TRY IT: Wherever the word "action" appears in a line of the records, copy that line.

EXERCISE MATERIALS:
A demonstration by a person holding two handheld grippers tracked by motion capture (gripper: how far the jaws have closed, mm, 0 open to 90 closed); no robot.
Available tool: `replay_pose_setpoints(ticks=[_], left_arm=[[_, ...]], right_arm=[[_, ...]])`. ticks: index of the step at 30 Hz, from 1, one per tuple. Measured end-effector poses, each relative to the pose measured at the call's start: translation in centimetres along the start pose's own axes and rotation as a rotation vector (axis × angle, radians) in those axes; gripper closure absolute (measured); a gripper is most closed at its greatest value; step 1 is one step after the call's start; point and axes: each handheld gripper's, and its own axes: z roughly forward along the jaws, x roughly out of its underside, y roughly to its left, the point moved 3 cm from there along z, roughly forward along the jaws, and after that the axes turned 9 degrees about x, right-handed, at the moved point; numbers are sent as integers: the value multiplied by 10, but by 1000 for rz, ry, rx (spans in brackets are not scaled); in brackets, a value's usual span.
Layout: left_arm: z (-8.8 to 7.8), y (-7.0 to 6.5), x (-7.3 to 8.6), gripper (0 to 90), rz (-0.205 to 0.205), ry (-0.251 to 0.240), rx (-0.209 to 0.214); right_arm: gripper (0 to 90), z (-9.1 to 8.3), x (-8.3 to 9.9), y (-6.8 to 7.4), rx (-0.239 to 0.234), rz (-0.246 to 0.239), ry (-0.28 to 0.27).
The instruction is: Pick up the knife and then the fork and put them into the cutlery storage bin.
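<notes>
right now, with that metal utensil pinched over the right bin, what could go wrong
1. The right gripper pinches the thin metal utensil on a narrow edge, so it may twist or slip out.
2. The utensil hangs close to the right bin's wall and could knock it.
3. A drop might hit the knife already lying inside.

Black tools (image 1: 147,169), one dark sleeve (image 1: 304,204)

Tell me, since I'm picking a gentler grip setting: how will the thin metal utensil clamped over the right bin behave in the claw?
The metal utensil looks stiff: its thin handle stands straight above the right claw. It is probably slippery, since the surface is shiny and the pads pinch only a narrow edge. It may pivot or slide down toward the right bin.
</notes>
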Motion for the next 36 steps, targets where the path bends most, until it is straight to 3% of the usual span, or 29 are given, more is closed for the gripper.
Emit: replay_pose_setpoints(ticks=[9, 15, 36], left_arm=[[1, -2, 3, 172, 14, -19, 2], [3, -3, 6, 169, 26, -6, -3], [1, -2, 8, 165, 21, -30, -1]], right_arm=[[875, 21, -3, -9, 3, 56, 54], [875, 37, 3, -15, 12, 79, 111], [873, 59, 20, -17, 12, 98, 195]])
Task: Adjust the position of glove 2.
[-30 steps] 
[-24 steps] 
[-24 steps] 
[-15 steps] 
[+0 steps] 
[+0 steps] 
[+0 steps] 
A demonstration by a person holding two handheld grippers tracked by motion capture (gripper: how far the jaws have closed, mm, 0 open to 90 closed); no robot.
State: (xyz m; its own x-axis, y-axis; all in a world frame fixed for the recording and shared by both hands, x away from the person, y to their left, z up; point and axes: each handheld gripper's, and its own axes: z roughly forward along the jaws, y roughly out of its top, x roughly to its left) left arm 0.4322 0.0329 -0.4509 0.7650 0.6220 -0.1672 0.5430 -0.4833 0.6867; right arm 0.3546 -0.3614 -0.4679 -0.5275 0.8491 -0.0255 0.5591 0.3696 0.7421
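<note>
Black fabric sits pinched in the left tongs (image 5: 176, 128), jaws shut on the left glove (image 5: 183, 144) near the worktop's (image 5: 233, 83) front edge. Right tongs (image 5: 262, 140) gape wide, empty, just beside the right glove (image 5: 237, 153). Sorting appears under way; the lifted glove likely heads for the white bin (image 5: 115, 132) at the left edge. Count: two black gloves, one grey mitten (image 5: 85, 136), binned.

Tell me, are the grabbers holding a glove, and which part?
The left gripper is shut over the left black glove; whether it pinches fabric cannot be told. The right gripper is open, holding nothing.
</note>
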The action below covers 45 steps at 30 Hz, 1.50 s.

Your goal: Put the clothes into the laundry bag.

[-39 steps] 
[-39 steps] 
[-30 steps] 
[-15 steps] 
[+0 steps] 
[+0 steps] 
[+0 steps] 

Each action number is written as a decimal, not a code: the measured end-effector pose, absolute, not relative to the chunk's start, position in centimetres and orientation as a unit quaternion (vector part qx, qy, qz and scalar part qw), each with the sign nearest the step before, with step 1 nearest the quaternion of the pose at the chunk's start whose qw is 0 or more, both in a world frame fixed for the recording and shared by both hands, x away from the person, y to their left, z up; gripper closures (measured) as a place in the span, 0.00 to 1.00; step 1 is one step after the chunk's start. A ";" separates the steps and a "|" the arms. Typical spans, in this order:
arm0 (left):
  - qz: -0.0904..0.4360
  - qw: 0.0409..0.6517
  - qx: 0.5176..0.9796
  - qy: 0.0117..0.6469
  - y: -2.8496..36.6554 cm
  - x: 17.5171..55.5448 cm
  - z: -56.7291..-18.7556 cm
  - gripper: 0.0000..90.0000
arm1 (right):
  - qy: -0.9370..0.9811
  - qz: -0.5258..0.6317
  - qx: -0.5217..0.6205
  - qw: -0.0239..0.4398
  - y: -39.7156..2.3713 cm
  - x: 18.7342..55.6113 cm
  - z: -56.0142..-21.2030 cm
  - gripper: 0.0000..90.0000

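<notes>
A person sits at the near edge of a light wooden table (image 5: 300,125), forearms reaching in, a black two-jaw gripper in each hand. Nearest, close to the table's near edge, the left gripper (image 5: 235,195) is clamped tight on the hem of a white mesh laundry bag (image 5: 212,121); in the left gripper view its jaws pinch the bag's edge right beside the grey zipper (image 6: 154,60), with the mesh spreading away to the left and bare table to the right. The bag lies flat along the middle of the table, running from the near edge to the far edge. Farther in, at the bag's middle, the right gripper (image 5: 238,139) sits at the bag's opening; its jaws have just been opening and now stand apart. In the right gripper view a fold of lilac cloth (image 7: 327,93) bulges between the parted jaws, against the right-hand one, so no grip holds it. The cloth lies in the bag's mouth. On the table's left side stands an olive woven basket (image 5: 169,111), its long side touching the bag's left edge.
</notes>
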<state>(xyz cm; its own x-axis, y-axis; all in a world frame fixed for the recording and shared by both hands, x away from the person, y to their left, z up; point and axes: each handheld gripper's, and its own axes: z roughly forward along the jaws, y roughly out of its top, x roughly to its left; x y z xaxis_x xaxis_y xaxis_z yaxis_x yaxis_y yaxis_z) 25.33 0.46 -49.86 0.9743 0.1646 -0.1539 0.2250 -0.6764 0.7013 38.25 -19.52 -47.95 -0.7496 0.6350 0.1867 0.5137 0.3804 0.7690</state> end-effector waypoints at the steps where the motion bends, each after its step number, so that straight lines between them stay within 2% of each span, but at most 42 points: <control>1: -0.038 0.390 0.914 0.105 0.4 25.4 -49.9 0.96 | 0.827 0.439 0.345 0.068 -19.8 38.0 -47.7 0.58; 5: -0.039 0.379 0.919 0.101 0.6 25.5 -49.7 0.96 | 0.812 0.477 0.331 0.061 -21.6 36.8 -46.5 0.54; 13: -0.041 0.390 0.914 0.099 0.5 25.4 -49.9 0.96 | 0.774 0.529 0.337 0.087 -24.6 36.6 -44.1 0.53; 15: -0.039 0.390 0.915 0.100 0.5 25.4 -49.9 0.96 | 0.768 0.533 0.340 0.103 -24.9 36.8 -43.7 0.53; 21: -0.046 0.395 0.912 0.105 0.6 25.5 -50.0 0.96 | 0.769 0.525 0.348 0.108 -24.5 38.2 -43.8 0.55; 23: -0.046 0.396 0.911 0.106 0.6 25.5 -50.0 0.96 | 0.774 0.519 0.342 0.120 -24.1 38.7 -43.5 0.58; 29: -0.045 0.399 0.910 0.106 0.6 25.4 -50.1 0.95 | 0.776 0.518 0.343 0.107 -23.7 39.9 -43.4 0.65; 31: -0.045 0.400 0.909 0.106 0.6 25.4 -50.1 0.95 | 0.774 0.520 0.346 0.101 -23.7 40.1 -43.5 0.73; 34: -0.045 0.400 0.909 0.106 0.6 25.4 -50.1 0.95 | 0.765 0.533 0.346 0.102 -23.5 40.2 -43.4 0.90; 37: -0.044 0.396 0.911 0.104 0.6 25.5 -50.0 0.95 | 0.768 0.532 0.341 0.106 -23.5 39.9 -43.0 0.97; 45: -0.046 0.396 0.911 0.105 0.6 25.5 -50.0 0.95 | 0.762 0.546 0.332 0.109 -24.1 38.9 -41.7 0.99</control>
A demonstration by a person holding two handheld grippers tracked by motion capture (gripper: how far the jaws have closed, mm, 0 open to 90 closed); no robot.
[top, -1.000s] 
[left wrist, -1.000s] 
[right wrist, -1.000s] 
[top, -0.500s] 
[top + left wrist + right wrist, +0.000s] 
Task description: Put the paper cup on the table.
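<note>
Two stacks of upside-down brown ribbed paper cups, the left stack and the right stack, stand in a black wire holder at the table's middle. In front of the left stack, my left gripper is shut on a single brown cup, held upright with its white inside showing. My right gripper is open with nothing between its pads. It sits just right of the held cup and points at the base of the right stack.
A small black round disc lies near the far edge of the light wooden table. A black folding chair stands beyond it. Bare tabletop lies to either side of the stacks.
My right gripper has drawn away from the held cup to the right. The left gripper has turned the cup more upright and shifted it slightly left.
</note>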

REPLY:
The action below covers 45 steps at 30 Hz, 1.50 s.
Each action number is written as a decimal, not a code: the measured end-effector pose, absolute, not relative to the chunk's start, position in centimetres and orientation as a unit quaternion (vector part qx, qy, qz and scalar part qw), each with the sign nearest the step before, with step 1 nearest the quaternion of the pose at the chunk's start whose qw is 0 or more, both in a world frame fixed for the recording and shared by both hands, x away from the person, y to their left, z up; gripper closures (measured) as a place in the span, 0.00 to 1.00; step 1 is one step after the chunk's start. A ";" separates the steps and a "|" the arms. Typical spans, in this order:

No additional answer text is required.